Dr Peter Diamond, Head of Research from the Leukaemia Foundation, describes what we need to know about amyloidosis, a rare but devastating blood condition
Amyloidosis is a rare but devastating condition caused by deposits of proteins in tissues and organs. There are over 30 subtypes of amyloidosis, each associated with a different disorder and irregular protein. Each disorder requires a specific treatment. The clinical diagnosis of amyloidosis is complex and is often misdiagnosed with some patients needing to see several specialists over many months before the diagnosis is made. There is no specific blood test that will diagnose amyloidosis. The best current standard diagnostic tests require a tissue or organ biopsy.
Immunoglobulin light chain amyloidosis (known as AL amyloidosis) is the most common type of amyloidosis, occurring when antibody- producing plasma cells (the same cells involved in multiple myeloma) produce abnormal protein fibres made of components of antibodies called light chains. These light chains come together to form amyloid clumps or deposits which are very difficult to break down once established and without treatment ultimately will lead to organ failure and death.
AL amyloidosis can be associated with blood cancers like multiple myeloma and Waldenstroms Macroglobulinaemia where the disease is due to the overproduction of the malignant plasma cell.
Currently, not all drugs are registered for use in Australia for use in AL amyloidosis or available through the Australian Pharmaceutical Benefits Scheme. Patients must be labelled as having “myeloma” to access Pharmaceutical Benefits Scheme reimbursed therapy.
Symptoms and diagnosis
One reason amyloidosis is often diagnosed late is because the presentation can be very different in different people. Symptoms are often vague, can mimic other medical conditions, and the most common of which include fatigue, unexplained weight loss, swelling of the ankles and legs due to fluid build-up.
Correct diagnosis of amyloidosis subtype is a critical step to inform correct management of patients and avoid inappropriate therapy. Misdiagnosis of subtype leads to inappropriate treatment and consequently to adverse outcomes for patients.
The majority of patients with AL amyloidosis fail to achieve a complete response to current chemotherapy treatments, and almost all patients eventually experience relapse and unfortunately the progression of the disease to include the involvement of organs (such as the liver, kidneys, or heart).
Treatment and trials
Collaboration between various groups within Australia has made a huge difference in increasing awareness of the disease, leading to earlier diagnosis and treatment, and improved outcomes for patients.
Also, international collaboration with research and clinical trials has accelerated novel drug discovery and accessibility within Australia.
A new international clinical trial, the first-ever Amyloid research collaboration between Australia and France, has provided Australians with relapsed or refractory AL amyloidosis access to a new drug combination.

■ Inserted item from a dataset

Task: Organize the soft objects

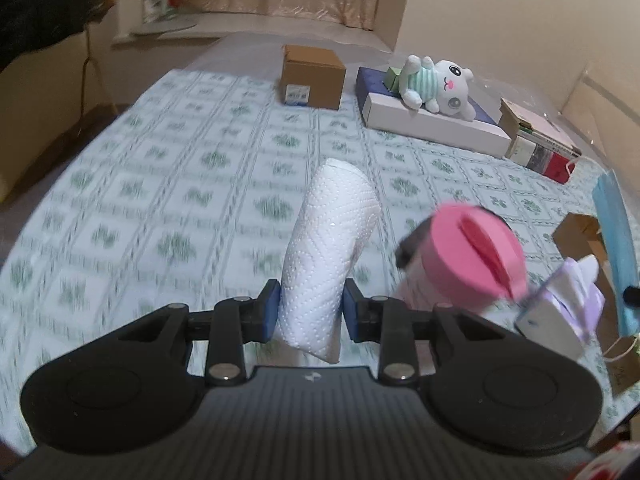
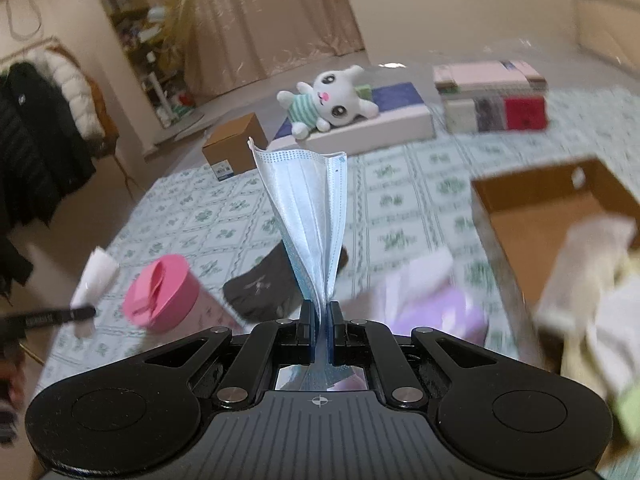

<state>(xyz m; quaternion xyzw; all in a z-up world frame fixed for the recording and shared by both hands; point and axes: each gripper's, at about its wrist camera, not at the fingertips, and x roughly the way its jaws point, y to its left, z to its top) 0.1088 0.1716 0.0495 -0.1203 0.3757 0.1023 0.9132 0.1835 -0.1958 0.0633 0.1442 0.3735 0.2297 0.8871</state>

Australia’s leading clinical trials group in blood cancer, the Australasian Leukaemia & Lymphoma Group (ALLG,) is leading the trial, with vital funding provided by the Leukaemia Foundation.
The ALLG MM24 PISA study is a Phase II, multi-centre, open-label international trial using a combination of isatuximab, pomalidomide, and dexamethasone (IPd therapy). This combination has previously been used in a large Phase III study for relapsed/refractory myeloma and was approved for use with these patients.
The MM24 trial is being run in Australia and France, at 15 trial sites across the two countries, including four in Australia and provides an opportunity for relapsed or refractory AL amyloidosis patients to receive potentially ground-breaking therapy that is not otherwise available.
Isatuximab is not currently available for either myeloma or AL amyloidosis in Australia, although the combination of pomalidomide and isatuximab has been studied in myeloma, with impressive results. In the amyloidosis setting, isatuximab has had very limited experience worldwide.
Treatment options are quite limited for patients who do not have an adequate response to VCd chemotherapy (standard therapy), so this trial provides an option for patients who do not achieve a good response to VCd, but who are not fit enough to get a stem cell transplant.
Funding support from the Leukaemia Foundation
The Leukaemia Foundation is supporting this clinical trial with funding of $250,000 over three years as part of the Trials Enabling Program, which helps Australians with blood cancer access promising new drugs through international clinical trials.
It is the first time Australian AL amyloidosis patients who are relapsed, or refractory will have access to a combination of pomalidomide and isatuximab.
We are hoping that with increased investment and better diagnostics into AL amyloidosis, we will see improved treatment options for patients, as well as improved outcomes and ultimately a better quality of life.